Versions Compared

Key

  • This line was added.
  • This line was removed.
  • Formatting was changed.
Comment: added link to ManualWhitelist

...

The algorithm works using a local database of entries. Each entry has a key formed by the identificator, and optionally the IP address it originated at, and the DKIM signature. It contains a TOTAL score of messages and a COUNT of messages. The MEAN score is TOTAL/COUNT. Each sender is identified by several IDs: the From email address in combination with the originating IP block (or DKIM signature, or SPF pass, if available), the standalone From email address (without any IP), the domain name of the From address, the full IP address, and the HELO name of the originating client. Each of these ID types has a configurable weight factor when calculating the overall sender's reputation. The overall reputation score is calculated using the formula shown below:

No Format

sender_reputation = txrep_weight_email_ip * email_ip_reputation +
                    txrep_weight_email    * email_reputation    +
                    txrep_weight_domain   * domain_reputation   +
                    txrep_weight_ip       * ip_reputation       +
                    txrep_weight_helo     * helo_reputation

The default values of the weight factors:

  • {{txrep_weight_email_ip = 10 }}(of total 19.5, hence 51%)
  • {{txrep_weight_email = 3 }}(of total 19.5, hence 15%)
  • {{txrep_weight_domain = 2 }}(of total 19.5, hence 10%)
  • {{txrep_weight_ip = 4 }}(of total 19.5, hence 21%)
  • {{txrep_weight_helo = 0.5 }}(of total 19.5, hence 3%)

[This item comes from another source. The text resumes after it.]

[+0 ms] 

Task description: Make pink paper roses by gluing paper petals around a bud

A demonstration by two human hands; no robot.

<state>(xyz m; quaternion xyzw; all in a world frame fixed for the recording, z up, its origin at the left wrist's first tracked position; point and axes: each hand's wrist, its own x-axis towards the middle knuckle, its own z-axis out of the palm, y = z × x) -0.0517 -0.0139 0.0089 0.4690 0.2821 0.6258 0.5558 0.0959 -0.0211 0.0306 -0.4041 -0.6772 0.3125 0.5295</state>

Depending on configuration, TxRep uses either a global storage to keep the reputation record (same for all users), or a User storage (a separate storage for each user ID that can run SpamAssassin). Alternatively, when the txrep_user2global_ratio is enabled, both storages are used concurrently. When both storages are used, each of the two reputations are calculated in the same way as shown above, using sender values from the respective storages (when available), and ten the overall reputation is calculated with the following formula:

No Format

total reputation = ( txrep_user2global_ratio * user + global ) / ( txrep_user2global_ratio + 1 )

The default value of txrep_user2global_ratio is 0 (dual storage disabled). The setting takes values between 0 and 10. The value around 2 may be a good starting point when enabling the feature (user storage reputation has twice the weight of the global reputation). Before enabling the dual storage, make sure your system is configured to call SpamAssassin under the respective user id. In many installations, SA is always called with the same user id. In such cases, activating the dual storage would be useless.

The overall txrep_factor can be adjusted in the configuration to adjust the impact of the reputation, which may be useful when starting off. The value of the corrective TXREP tag is calculated in the following way:

No Format

 corrected score = current score + txrep_factor * (reputation + current score)/(count+1)
 TXREP tag value = corrected score - current score

The default value of the txrep_factor is 0.5, but unlike at AWL, the final result is also depending on the count of recorded messages of given sender. In the result, the factor of 0.5 is equivalent to the AWL factor of 0.25 at senders with one record, and its influence rises close to the projected value of 0.5 logarithmically with the number of sender messages recorded.

Additionally to the algorithms shown above, the reputation is also influenced by the
txrep_dilution_factor. This factor was introduced to help wearing out the influence of old records. When the factor is used, the new score will always have a slightly higher weight than the stored values. It means that the influence of old records progressively drops with each new message from the sender. The formula below is used:

No Format

newtotal = (oldcount + 1) * (newscore + txrep_dilution_factor  * oldtotal) / (txrep_dilution_factor * oldcount + 1)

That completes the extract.